Dutch consumers are prepared to do more when it comes to recycling and living sustainably If it is not more expensive or inconvenient than current practices, according to a new report by the Netherlands Environmental Assessment Agency (PBL).
The government wants the Dutch economy to be fully circular by 2050 which will require a radical reduction in the use of raw materials.
A circular economy is based on sharing, leasing, reusing, repairing and recycling existing materials and products for as long as possible. While some of this will be down to production methods, consumers will also have to rethink their habits if the Dutch target is to be met.
The PBL found most consumers are willing to buy fewer new clothes, live in a smaller house, and holiday closer to home than they do now. And majority of people are also open to using furniture and clothing made of more sustainable materials, eating organic food and buying products with a longer lifespan.
However, eating less dairy products and meat, and sharing cars, would be a step too far for most people, even if it is no more expensive or inconvenient than the mainstream alternative, the researchers found.
This means, the PBL said, that policymakers should focus on altering behaviour with a ‘large change potential’ where the biggest gains can be made in terms of the environment. Encouraging people to buy fewer new clothes, live in smaller homes and holiday closer to home are most likely to have an impact, the PBL said.

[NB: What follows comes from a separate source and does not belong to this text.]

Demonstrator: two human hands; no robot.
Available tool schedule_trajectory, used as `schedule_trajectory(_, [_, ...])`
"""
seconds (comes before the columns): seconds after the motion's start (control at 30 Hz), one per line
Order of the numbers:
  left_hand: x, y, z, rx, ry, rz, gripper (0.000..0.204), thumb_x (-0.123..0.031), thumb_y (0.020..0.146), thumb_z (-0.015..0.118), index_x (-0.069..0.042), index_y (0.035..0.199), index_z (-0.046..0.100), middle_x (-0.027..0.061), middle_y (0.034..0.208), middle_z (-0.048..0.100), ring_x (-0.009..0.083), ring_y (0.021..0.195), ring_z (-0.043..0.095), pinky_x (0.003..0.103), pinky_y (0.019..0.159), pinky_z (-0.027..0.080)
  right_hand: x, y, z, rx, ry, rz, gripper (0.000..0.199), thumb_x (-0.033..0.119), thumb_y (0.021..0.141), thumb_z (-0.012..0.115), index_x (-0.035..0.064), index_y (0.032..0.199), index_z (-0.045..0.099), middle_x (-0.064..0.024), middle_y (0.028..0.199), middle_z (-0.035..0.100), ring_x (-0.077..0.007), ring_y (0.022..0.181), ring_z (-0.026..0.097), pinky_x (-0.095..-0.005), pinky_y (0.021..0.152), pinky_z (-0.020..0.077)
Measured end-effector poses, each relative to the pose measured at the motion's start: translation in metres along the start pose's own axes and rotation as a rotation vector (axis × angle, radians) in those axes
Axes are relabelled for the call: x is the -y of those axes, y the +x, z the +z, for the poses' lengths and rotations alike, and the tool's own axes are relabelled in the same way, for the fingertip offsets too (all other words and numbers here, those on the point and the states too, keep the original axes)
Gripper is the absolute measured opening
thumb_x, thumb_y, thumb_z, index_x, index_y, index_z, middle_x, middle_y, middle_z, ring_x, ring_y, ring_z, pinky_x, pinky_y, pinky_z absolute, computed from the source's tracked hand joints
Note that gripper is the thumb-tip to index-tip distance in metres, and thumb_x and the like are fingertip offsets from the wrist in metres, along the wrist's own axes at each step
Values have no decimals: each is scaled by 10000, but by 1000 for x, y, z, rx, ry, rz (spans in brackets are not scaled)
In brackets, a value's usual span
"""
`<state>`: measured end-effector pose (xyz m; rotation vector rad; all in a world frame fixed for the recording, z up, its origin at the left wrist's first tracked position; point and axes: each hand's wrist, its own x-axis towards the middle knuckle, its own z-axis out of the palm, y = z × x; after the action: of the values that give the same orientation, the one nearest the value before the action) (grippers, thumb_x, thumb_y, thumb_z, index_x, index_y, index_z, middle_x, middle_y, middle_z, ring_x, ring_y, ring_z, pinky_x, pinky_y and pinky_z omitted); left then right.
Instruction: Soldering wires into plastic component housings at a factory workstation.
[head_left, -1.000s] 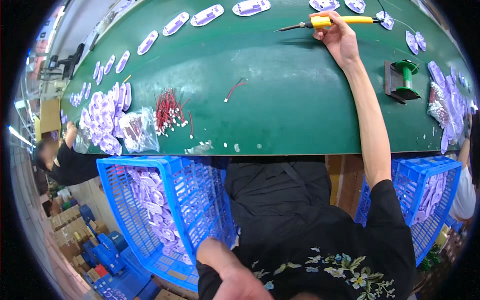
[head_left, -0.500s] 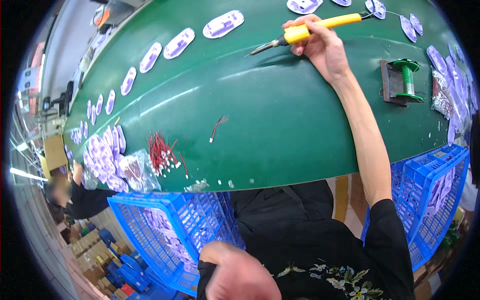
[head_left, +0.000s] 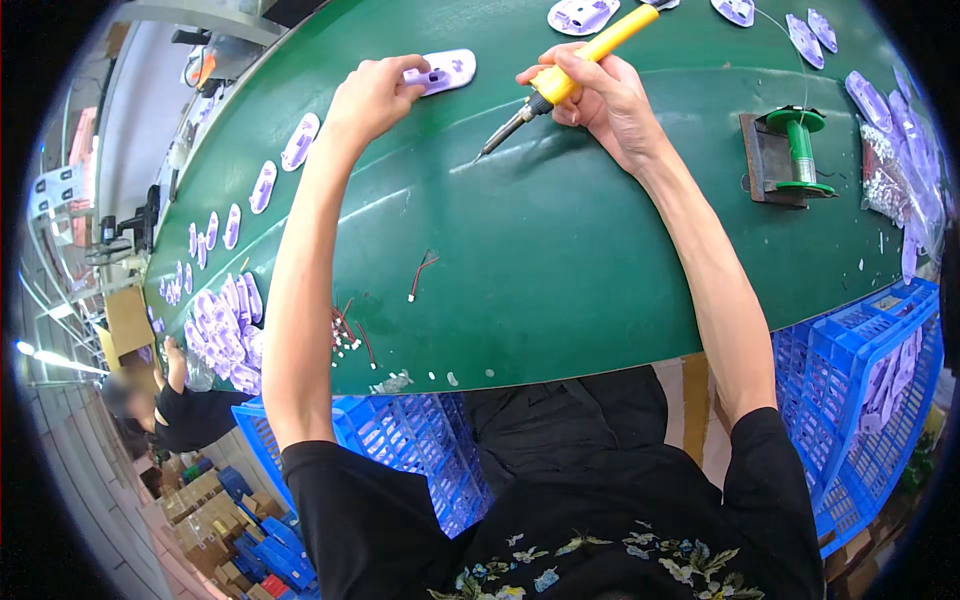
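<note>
Purple shell (head_left: 450,69), its left end hidden by the left hand (head_left: 375,97)

Green workbench (head_left: 560,300) fills most of the view, top glossy with light streaks, edges bowed by the lens. Lit tube light (head_left: 65,358), far left. Below it, grey floor (head_left: 75,470) with straight seams. Cardboard boxes (head_left: 198,535) piled lower left, blue bins (head_left: 275,562) beside them. Open carton (head_left: 128,322) past bench's left end. Far-left rim detail too blurred to read.
</note>
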<state>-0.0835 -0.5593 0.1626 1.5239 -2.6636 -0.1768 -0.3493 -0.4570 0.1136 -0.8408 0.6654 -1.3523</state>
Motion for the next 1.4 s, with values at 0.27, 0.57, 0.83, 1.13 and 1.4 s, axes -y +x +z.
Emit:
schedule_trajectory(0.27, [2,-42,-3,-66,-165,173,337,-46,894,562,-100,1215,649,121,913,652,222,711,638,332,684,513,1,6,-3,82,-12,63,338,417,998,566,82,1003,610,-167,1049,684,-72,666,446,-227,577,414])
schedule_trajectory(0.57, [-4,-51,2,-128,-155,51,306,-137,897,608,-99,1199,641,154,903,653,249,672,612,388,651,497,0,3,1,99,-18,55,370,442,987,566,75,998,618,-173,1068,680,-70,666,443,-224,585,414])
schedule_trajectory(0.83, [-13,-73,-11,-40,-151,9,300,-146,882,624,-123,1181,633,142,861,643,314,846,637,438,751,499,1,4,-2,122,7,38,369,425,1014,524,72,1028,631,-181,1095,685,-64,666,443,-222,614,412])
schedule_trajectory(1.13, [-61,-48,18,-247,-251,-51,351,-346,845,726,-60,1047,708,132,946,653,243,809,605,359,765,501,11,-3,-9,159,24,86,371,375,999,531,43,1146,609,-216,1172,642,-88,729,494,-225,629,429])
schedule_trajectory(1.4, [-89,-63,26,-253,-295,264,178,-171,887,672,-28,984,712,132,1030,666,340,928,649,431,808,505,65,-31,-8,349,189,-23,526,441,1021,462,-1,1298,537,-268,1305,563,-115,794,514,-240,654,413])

But getting people to change their eating habits or holiday by train rather than plane, will require a longer term approach.
The report also showed that there are major differences between the generations. Youngsters are more likely to say they can see themselves eating little meat and dairy, living in smaller houses and not having a car than older generations.
However, the trend is the opposite when it comes to buying few clothes, having a smartphone and buying long-lasting domestic appliances.